> Exercise:
Beginning at whichever line contains "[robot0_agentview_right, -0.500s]", reproduce each line of the records below word for word, ending with the last, and add nothing.

(Entries taken from a collection)
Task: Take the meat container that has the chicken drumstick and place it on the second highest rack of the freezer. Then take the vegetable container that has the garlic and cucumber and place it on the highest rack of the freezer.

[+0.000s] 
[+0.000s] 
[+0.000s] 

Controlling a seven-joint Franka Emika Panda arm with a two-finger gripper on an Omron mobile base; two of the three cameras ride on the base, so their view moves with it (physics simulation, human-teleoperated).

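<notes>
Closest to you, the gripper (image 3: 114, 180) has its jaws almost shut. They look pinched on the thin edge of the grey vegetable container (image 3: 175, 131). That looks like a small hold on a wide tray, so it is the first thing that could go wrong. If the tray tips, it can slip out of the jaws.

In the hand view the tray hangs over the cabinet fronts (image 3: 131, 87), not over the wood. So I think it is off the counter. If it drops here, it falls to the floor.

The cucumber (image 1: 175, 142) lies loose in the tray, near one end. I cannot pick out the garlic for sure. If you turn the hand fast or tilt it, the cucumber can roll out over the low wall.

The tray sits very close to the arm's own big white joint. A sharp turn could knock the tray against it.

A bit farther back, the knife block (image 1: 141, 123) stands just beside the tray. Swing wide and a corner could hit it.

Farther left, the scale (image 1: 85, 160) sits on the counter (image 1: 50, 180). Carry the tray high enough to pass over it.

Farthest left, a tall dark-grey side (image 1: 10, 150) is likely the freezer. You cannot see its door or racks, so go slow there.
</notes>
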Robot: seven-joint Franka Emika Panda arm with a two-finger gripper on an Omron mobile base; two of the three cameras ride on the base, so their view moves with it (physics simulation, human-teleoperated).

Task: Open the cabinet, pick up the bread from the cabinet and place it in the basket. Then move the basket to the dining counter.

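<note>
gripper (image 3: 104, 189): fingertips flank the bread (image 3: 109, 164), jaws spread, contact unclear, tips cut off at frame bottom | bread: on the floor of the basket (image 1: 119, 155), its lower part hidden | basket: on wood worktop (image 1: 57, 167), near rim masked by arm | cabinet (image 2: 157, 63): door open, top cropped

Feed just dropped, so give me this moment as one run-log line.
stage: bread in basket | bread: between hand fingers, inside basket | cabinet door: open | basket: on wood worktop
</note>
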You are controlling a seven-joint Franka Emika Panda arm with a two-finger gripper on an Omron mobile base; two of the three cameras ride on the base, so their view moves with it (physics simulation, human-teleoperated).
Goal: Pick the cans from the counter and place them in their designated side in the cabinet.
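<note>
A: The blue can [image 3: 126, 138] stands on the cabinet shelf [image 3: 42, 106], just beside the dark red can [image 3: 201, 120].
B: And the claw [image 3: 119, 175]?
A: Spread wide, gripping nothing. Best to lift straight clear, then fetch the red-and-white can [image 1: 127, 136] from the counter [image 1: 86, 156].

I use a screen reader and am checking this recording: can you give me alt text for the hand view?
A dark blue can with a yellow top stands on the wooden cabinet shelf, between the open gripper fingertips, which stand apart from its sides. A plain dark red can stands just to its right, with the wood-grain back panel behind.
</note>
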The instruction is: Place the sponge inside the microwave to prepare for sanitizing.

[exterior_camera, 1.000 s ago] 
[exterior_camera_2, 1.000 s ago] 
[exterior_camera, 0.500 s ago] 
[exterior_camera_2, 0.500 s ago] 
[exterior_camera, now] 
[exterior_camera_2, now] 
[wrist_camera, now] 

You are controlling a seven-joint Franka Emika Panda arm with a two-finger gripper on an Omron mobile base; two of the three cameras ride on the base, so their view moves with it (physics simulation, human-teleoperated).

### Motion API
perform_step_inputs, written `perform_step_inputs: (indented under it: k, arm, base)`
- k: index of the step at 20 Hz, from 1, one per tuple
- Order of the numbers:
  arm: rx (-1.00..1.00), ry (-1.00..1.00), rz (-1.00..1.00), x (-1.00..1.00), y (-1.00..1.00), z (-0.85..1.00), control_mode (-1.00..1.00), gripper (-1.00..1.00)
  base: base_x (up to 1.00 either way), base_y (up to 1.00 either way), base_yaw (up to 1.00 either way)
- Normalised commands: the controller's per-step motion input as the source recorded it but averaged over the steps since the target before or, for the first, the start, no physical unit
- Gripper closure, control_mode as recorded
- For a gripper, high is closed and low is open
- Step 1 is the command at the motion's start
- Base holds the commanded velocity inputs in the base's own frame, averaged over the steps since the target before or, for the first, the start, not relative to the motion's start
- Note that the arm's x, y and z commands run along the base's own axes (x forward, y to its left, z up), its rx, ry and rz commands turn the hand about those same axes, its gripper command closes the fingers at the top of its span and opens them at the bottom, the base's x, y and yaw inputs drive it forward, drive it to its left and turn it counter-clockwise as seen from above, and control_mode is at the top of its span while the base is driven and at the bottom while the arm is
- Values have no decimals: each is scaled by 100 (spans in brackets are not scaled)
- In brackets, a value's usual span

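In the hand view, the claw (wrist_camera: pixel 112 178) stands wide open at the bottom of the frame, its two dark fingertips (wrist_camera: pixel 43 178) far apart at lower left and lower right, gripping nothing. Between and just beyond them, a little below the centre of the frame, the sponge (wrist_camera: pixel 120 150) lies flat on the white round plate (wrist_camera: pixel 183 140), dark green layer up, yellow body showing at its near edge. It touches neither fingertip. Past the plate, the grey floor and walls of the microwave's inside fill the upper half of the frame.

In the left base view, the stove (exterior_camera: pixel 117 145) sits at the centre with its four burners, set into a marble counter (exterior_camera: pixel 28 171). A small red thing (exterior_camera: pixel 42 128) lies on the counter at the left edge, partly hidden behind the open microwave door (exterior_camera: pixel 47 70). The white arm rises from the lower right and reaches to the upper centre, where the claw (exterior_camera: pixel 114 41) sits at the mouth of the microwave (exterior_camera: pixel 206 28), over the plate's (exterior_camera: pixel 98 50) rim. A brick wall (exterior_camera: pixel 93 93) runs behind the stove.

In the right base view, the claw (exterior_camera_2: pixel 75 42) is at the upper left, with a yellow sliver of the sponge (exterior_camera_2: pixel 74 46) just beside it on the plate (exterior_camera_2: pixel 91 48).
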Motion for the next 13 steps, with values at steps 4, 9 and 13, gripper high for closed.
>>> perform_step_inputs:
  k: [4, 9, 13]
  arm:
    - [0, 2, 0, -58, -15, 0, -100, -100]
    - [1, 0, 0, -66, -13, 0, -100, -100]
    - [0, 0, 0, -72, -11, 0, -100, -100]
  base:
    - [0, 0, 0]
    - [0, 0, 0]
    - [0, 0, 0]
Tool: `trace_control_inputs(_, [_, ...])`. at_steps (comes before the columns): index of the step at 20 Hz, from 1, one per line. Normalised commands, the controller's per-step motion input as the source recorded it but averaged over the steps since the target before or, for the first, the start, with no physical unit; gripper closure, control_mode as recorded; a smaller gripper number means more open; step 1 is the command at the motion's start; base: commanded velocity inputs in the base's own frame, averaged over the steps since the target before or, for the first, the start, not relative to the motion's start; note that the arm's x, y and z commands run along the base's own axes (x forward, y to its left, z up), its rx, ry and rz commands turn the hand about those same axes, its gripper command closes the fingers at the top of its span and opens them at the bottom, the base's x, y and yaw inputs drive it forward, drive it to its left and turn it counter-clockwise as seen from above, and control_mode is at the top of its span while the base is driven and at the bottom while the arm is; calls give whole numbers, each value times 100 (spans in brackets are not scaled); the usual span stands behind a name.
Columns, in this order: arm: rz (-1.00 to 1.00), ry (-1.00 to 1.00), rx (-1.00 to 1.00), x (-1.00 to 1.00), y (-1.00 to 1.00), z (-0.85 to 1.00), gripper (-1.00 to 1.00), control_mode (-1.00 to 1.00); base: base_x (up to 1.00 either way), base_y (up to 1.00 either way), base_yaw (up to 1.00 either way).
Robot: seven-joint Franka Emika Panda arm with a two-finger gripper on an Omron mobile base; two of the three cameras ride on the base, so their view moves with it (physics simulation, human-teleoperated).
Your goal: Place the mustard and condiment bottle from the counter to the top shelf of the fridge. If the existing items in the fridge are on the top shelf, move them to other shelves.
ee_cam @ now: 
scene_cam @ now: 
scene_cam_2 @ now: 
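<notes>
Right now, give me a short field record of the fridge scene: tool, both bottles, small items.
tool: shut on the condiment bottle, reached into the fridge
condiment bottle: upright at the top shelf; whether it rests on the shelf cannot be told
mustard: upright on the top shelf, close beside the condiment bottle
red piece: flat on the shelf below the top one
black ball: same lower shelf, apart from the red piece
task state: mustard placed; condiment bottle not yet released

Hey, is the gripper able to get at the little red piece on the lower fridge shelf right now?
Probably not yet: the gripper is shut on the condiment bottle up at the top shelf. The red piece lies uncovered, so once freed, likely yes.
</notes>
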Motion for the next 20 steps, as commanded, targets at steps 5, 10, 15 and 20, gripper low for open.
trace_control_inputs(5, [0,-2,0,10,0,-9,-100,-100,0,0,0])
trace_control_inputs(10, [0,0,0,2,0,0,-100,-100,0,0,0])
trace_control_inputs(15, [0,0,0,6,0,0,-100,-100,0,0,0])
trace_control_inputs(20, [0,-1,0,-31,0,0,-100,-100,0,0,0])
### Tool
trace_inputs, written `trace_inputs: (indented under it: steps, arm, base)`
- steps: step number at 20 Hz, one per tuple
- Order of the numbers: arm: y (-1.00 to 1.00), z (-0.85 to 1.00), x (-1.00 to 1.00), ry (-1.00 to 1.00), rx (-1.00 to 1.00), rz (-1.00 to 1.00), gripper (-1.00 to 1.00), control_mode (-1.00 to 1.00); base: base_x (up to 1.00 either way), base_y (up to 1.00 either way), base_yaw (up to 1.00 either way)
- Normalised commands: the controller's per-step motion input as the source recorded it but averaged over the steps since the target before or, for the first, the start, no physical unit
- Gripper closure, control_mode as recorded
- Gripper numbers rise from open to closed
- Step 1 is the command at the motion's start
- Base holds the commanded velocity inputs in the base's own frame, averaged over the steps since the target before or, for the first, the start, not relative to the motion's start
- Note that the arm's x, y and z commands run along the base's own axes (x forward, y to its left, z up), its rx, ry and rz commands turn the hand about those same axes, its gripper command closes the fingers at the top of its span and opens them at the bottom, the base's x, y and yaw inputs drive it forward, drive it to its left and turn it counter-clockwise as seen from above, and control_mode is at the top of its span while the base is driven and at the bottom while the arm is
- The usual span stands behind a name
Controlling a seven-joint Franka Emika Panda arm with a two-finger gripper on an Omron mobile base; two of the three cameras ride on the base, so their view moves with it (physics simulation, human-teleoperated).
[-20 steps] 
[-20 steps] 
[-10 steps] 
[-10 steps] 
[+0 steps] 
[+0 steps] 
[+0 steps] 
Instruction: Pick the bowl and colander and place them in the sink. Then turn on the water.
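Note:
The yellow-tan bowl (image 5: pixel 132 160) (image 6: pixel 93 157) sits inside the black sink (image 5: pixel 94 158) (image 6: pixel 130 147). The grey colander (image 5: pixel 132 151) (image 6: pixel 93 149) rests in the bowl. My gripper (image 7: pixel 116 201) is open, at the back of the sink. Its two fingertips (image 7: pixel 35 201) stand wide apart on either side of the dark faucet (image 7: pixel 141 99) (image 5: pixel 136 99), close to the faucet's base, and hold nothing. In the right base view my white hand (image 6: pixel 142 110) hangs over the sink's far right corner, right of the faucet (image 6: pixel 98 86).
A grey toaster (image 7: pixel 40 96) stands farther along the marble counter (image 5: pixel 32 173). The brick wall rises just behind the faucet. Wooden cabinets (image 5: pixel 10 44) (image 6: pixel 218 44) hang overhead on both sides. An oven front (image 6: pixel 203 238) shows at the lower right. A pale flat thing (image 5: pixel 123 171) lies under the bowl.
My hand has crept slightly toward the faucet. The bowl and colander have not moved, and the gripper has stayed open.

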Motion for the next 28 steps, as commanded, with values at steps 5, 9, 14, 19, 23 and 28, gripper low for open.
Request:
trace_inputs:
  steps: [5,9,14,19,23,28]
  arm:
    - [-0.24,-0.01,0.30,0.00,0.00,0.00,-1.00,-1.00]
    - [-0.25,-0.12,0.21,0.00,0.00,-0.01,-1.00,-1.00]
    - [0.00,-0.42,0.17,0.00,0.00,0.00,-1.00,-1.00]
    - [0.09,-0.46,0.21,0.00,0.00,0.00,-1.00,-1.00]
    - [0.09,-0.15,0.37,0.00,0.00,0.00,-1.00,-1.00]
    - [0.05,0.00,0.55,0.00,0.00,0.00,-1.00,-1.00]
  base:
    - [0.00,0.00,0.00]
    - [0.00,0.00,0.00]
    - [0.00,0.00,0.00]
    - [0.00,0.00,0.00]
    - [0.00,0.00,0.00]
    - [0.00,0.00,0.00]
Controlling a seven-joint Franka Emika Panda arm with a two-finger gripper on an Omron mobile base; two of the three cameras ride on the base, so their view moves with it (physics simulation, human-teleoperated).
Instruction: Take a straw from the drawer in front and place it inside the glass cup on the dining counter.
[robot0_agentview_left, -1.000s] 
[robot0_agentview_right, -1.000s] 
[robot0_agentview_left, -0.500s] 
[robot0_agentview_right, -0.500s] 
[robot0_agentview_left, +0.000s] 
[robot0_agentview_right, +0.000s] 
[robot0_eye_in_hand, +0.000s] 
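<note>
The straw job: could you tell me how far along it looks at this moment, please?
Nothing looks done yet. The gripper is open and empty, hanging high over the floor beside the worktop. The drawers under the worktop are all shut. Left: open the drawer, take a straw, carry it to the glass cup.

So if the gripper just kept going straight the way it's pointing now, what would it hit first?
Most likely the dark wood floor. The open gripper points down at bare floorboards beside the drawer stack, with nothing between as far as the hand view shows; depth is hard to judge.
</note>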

> Response to this task:
[robot0_agentview_right, -0.500s] 
[robot0_agentview_left, +0.000s] 
[robot0_agentview_right, +0.000s] 
[robot0_eye_in_hand, +0.000s] 
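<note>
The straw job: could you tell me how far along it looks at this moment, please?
Nothing looks done yet. The gripper is open and empty, hanging high over the floor beside the worktop. The drawers under the worktop are all shut. Left: open the drawer, take a straw, carry it to the glass cup.

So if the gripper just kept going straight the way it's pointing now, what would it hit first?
Most likely the dark wood floor. The open gripper points down at bare floorboards beside the drawer stack, with nothing between as far as the hand view shows; depth is hard to judge.
</note>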

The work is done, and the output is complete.